(Sept. 1940) For some, meditation is suitable, for others, it is not; and a very few enjoy it. The meaning of meditation is to go within yourselves, right inside of you. Those who love God, that love takes them within.
In some ashrams like Madurai and Pondicherry, there are actual meditation classes. But meditation has never yet made a person one with God! Hafiz said to the Sufis,
“If you have the whim to achieve union with God,
become as the dust at the feet of One
who has become united with Him!”
Meditation gives peace and some inner revelation to some fortunate ones. Aurobindo has written in his book, “I am trying to attain to that state through meditation.” If Illumination is attained through meditation, it is no small thing. The meaning of meditation is to go deep within one’s self. It is self-hypnotism in the divine way – to lose yourself. Meditation is meant to forget the self, by not thinking of anything but the Self.

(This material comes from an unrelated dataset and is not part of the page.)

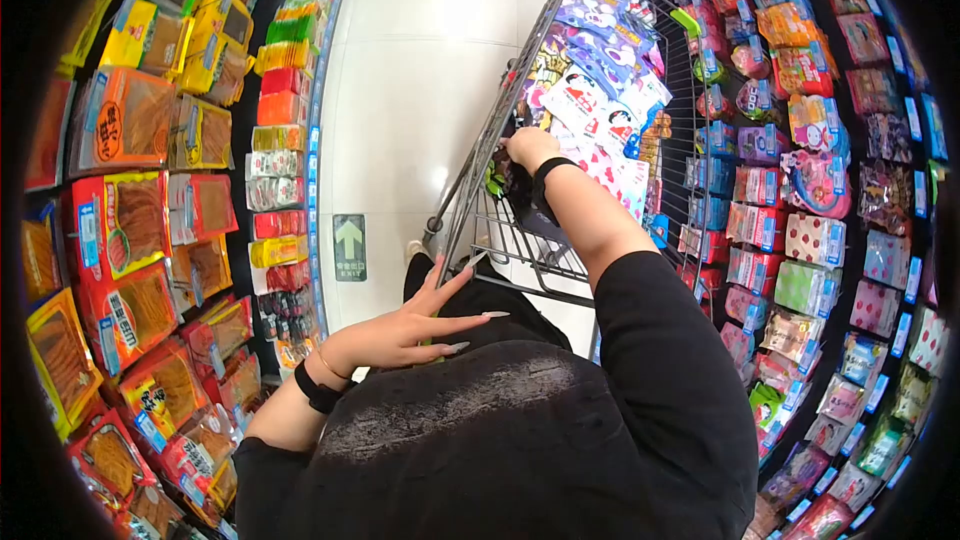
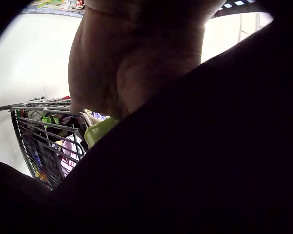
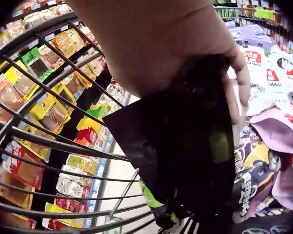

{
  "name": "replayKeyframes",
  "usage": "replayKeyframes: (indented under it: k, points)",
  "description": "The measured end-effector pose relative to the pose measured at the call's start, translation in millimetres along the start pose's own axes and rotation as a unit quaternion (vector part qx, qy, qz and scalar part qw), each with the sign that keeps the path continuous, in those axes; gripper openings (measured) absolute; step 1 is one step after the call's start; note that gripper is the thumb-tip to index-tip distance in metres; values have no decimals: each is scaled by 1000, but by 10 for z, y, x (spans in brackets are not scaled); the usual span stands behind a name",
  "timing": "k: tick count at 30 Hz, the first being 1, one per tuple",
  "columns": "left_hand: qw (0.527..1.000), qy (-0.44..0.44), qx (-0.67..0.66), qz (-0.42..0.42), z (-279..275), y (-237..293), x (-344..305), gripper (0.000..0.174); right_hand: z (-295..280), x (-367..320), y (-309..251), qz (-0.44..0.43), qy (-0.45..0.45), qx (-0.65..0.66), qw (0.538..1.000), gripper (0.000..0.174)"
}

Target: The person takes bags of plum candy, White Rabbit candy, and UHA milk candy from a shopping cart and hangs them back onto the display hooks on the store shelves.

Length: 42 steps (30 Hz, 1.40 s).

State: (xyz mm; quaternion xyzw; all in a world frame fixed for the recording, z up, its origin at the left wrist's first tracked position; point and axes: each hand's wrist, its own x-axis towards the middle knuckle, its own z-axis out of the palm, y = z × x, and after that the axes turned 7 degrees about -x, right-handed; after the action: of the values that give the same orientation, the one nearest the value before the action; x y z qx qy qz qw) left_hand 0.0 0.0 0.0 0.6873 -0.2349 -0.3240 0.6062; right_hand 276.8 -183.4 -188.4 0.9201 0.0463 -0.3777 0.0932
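My right hand [image 1: 532, 148]: grips a dark pouch [image 3: 180, 146] inside the cart [image 1: 686, 23]. My left hand [image 1: 398, 336]: fingers spread, near the cart's end. Pouch: I judge it light, pliant, slippery; best pinched along an edge. Beyond my right hand: printed bags [image 1: 573, 97], heaped.

In your right hand [image 1: 533, 148] you held a glossy dark packet [image 3: 185, 146] with green patches, tilted beside the cart's wire side [image 3: 63, 142].
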Motion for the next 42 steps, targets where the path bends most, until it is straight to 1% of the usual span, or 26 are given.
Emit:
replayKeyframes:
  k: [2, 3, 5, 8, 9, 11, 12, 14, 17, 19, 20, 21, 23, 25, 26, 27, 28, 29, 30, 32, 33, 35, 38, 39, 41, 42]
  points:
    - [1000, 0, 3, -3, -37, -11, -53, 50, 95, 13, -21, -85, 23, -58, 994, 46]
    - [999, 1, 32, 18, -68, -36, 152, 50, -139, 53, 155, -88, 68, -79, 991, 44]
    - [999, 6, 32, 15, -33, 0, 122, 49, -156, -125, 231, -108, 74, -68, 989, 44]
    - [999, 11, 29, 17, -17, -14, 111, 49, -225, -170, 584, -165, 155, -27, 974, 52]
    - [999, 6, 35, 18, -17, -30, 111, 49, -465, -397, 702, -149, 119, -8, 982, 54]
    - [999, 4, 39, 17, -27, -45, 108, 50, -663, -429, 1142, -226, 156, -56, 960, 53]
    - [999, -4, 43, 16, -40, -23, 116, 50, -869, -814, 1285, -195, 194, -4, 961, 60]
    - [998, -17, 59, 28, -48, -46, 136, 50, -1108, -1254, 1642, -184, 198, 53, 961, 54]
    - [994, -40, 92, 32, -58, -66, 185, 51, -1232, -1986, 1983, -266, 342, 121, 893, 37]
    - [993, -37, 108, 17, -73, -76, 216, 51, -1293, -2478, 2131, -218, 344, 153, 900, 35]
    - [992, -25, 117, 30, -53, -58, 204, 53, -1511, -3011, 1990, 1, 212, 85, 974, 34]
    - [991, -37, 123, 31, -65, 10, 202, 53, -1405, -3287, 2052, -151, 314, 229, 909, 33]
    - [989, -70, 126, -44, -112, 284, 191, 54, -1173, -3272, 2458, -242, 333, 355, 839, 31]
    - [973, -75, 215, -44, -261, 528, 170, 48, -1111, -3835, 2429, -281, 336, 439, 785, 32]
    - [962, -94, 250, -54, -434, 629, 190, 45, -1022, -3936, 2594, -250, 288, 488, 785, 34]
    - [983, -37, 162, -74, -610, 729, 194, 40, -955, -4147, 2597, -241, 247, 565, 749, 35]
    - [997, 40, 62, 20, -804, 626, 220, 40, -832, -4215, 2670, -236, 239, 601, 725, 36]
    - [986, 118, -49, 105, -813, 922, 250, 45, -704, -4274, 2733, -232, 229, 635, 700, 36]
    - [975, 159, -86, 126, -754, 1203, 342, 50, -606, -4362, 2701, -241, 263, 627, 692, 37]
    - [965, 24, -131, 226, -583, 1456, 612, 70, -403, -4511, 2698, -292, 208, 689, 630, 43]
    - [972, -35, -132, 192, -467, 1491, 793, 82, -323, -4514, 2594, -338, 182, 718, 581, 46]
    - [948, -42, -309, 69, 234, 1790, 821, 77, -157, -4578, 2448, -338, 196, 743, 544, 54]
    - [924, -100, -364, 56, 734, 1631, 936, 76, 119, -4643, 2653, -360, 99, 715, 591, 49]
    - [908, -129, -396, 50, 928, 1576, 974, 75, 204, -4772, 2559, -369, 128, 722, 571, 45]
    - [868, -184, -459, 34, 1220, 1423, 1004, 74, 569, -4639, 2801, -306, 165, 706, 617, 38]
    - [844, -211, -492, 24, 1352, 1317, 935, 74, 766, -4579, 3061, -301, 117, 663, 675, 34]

Aurobindo is on the sixth plane, not by the state of a wali-mast, but by meditation. Chatti Baba never meditated, yet he sees God all day and night. And, though both are on the sixth plane, there is a great difference between them. Love gives permanence, meditation gives samadhi. After union with God, complete permanency exists, whether you come down to gross consciousness or not. If you come down, you bring God with you!
Aurobindo writes beautifully about the “deep valley” between seeing God and God Himself. He says, “We cry out on this side: ‘O God, we see You but cannot come to you! So, at least you come to us!’ ”

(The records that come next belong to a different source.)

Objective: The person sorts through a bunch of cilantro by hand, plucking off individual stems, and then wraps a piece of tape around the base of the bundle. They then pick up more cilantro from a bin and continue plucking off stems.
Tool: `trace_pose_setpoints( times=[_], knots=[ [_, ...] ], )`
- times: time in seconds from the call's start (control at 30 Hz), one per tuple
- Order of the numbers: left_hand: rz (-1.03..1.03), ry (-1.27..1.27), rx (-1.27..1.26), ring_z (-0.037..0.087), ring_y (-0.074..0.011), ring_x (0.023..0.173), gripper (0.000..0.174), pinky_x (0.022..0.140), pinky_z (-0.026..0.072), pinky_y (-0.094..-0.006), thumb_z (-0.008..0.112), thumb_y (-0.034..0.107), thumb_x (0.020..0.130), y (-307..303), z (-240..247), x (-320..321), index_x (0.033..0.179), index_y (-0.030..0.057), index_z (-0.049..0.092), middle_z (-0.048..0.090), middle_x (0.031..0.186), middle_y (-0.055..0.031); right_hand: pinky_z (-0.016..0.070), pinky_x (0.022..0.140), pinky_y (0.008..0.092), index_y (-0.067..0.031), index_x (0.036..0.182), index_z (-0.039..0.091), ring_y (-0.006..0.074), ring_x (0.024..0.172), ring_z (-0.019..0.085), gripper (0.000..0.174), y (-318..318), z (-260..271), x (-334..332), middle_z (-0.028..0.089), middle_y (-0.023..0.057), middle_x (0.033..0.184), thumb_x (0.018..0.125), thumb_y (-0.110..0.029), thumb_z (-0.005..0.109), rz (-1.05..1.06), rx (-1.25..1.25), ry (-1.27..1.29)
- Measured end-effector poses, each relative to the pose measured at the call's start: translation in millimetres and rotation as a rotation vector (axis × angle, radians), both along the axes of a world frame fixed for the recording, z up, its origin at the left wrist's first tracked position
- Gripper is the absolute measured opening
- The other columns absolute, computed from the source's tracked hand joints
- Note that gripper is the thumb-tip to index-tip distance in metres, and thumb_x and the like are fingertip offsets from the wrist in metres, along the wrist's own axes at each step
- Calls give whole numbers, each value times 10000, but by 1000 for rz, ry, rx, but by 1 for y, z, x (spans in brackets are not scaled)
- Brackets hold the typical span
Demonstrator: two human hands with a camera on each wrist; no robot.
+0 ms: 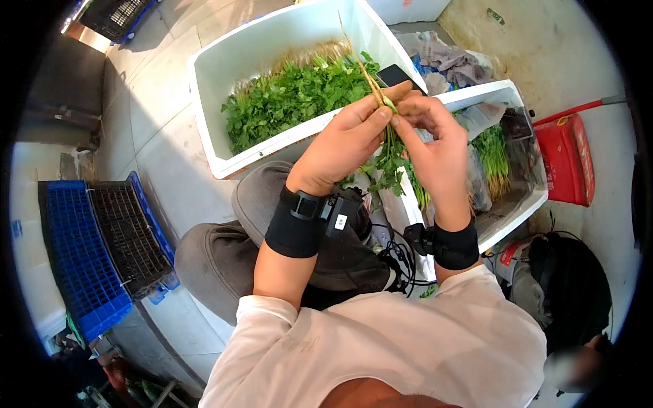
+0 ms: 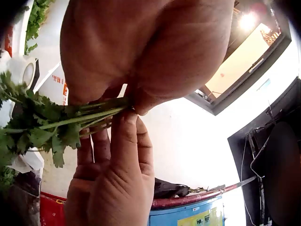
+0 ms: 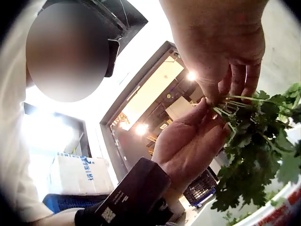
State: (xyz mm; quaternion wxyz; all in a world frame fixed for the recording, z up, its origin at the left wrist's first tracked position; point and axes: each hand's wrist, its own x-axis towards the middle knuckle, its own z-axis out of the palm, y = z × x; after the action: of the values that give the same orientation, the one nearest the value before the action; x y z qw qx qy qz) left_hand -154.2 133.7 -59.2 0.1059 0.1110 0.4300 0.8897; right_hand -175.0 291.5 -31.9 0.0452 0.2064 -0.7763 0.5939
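Note:
A small bunch of coriander (image 1: 390, 166) is between both hands, its leaves hanging down and a long tan root pointing up and away. My left hand (image 1: 345, 136) pinches the stems near the root end, thumb on top. From the other side, my right hand (image 1: 435, 139) pinches the same stems with thumb and fingertips, right beside the left thumb. The left wrist view shows the green stems (image 2: 94, 116) running between the two hands. Leaves (image 3: 249, 160) spread out below the fingers in the right wrist view.
Ahead stands a white foam box (image 1: 207, 109) with heaped coriander (image 1: 299, 102). A phone (image 1: 400, 77) lies at its right corner. Another foam box (image 1: 537, 173) at the right holds rooted greens (image 1: 491, 160) and plastic. Blue and black crates (image 1: 88, 245) stand left, a red container (image 1: 570, 160) far right.

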Motion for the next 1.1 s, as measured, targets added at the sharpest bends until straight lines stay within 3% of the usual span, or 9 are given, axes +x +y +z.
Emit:
trace_pose_setpoints(
  times=[0.27, 0.53, 0.8, 1.1],
  knots=[
    [44, 79, 58, 498, -265, 1358, 496, 1158, 392, -391, 411, 165, 1101, 5, 5, -1, 1539, -54, 331, 469, 1514, -200, 556, 748, 290, 17, 1031, 658, 149, 818, 707, 147, -4, -11, 0, 720, 101, 919, 894, 12, 709, 20, -23, 51],
    [84, 95, 91, 494, -275, 1360, 518, 1150, 400, -404, 431, 200, 1100, 6, 1, -2, 1536, -61, 330, 459, 1522, -204, 534, 798, 275, 6, 1064, 621, 107, 857, 659, 122, -3, -17, -1, 696, 59, 975, 951, -15, 660, 25, -164, -90],
    [59, 114, 90, 511, -276, 1340, 505, 1142, 412, -430, 423, 210, 1104, 7, 0, -2, 1540, -34, 345, 449, 1536, -189, 530, 790, 273, -2, 1066, 623, 98, 846, 646, 152, -8, -16, 3, 685, 49, 951, 931, -12, 694, 52, -79, -15],
    [63, 98, -34, 531, -252, 1317, 482, 1131, 417, -383, 454, 198, 1093, 9, -2, -3, 1506, -45, 400, 479, 1516, -166, 529, 776, 273, 3, 1088, 634, 117, 869, 656, 172, -7, -19, 1, 686, 42, 972, 928, -10, 695, 50, -169, -75]
  ],
)
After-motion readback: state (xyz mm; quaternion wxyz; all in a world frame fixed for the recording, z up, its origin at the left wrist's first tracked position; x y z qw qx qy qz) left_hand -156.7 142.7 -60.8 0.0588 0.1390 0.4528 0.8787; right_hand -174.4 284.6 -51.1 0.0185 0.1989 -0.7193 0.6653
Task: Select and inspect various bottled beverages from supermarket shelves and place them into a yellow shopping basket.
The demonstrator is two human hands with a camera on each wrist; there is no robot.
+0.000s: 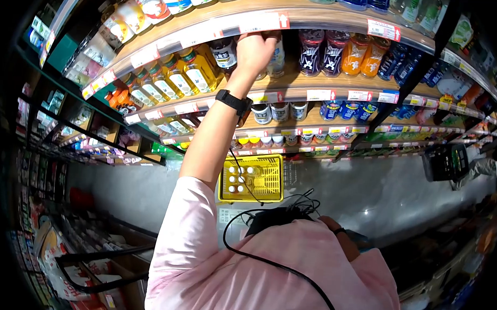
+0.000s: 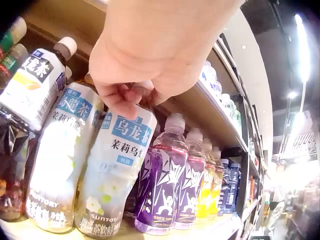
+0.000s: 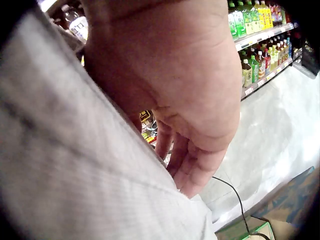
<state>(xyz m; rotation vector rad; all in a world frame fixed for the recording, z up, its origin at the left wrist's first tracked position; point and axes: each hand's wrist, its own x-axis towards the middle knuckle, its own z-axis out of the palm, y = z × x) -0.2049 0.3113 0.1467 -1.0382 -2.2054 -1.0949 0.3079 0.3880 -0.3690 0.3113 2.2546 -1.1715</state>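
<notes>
Left hand (image 2: 145,65) is top-gripping a Suntory jasmine oolong bottle (image 2: 112,175), neighbouring bottles (image 2: 59,170) seemingly crowding it; right hand (image 3: 185,95) is hanging loose, empty

Store aisle, pretty packed. Floor (image 1: 347,184) was smooth grey, kinda shiny, bright glints scattered on it. Main shelving had wood-look boards (image 1: 332,15) stacked in tiers, white-and-red price tags (image 1: 384,29) lining front edges, black upright (image 1: 411,83) splitting bays. More dark racks (image 1: 94,134) stood off to left. Left wrist view caught grey ceiling (image 2: 255,45), long white strip light (image 2: 303,47) glaring, small round spotlight (image 2: 292,95) near it. Far end looked totally washed out.
</notes>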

And God replies, “I always come as Ram, Krishna, Buddha, and others.”
Sufis do not give a damn for meditation; they love!

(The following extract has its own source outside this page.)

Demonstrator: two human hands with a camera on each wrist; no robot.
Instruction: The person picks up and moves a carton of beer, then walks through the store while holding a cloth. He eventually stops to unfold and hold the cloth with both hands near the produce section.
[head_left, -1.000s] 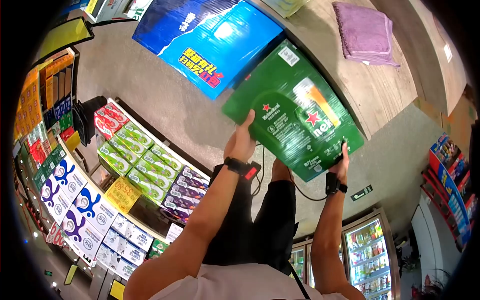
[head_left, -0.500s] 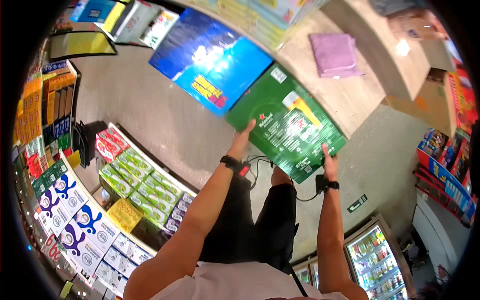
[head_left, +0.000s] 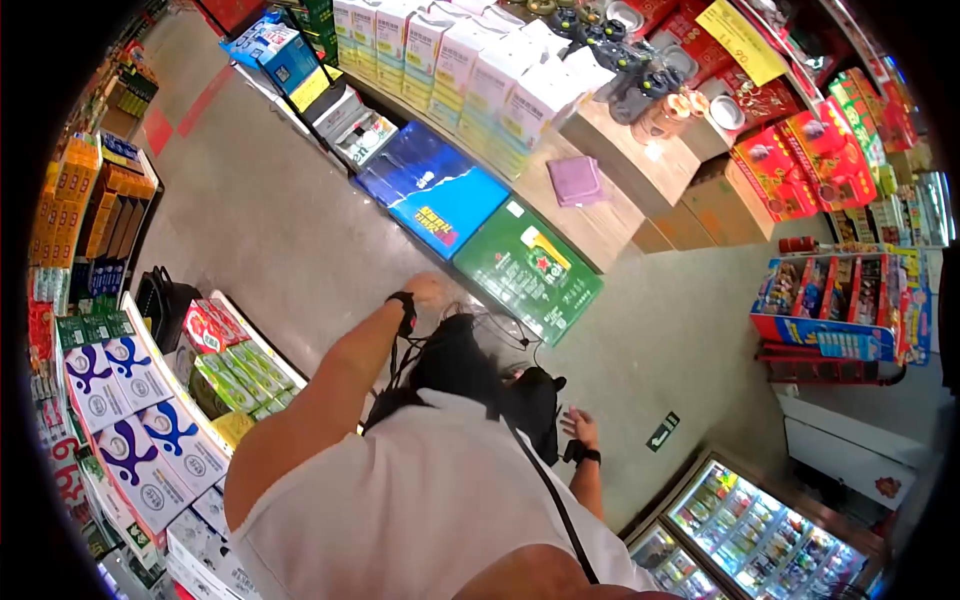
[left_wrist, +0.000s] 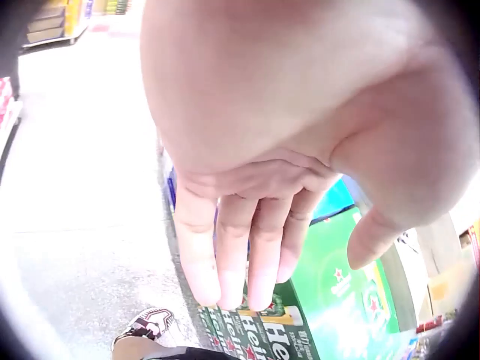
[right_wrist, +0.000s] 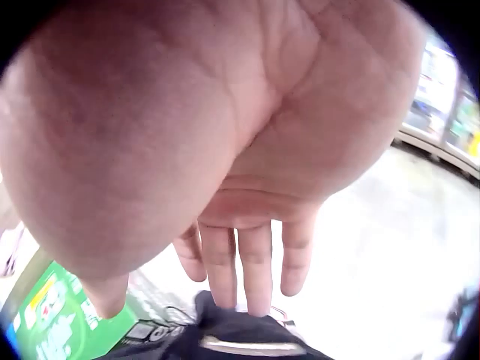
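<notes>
The green Heineken beer carton (head_left: pixel 525 275) stands on the floor beside the wooden display stand, right next to a blue carton (head_left: pixel 425 180). Off the green carton's near left side is my left hand (head_left: pixel 428 290), holding nothing. The left wrist view shows its fingers (left_wrist: pixel 234 240) loosely extended, with the carton beyond them. My right hand (head_left: pixel 580 428) hangs by my leg, apart from the carton, its fingers (right_wrist: pixel 256 262) spread and nothing in them.
A folded purple cloth (head_left: pixel 575 181) lies on the wooden stand (head_left: pixel 610 215). White boxes (head_left: pixel 480 75) line its top. A shelf of green packs (head_left: pixel 240 375) is at left. Glass-door fridges (head_left: pixel 750 515) stand at lower right, and a snack rack (head_left: pixel 830 300) at far right.
Both hands have let go of the green carton and drawn back toward my body. The head view has pulled back, showing more of the shop and stand.
</notes>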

Meditation is good. If you love and meditate, there is no harm. If you love and do not meditate, there is no harm. But don’t meditate as if you have taken quinine powder! Meaning that it is something to somehow or other be done with and gotten over. If you are interested in meditation, you ought to do it with joy. If you do not like meditation, then you have to take my name; and if you love me, taking my name ought to give you joy. Do it when and where you like.
Lord Meher, American ed., Bhau Kalchuri, Vol. 7, p. 2608 – 2609.